> ACTION ITEM
Give again, word for word, every line below from the one that has "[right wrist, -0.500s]" through the one that has "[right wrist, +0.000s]", both included, and no others.
◆ ◆ ◆ ◆ ◆
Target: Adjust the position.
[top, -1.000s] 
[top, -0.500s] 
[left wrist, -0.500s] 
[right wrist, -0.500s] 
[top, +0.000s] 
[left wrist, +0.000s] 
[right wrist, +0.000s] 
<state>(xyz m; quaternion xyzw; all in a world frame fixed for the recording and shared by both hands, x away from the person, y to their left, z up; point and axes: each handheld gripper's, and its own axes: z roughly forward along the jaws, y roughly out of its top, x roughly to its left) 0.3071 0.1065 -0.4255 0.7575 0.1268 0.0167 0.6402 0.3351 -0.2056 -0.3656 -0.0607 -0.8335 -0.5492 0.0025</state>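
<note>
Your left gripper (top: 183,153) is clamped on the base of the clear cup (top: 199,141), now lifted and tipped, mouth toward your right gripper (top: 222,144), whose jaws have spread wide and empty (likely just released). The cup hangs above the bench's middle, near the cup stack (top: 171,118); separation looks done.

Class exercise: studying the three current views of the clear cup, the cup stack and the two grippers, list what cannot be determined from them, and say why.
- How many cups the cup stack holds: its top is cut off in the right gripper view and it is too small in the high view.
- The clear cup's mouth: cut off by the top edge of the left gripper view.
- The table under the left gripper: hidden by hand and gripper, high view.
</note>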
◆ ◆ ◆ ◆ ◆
> TASK ANSWER
[right wrist, -0.500s] 
[top, +0.000s] 
[left wrist, +0.000s] 
[right wrist, +0.000s] 

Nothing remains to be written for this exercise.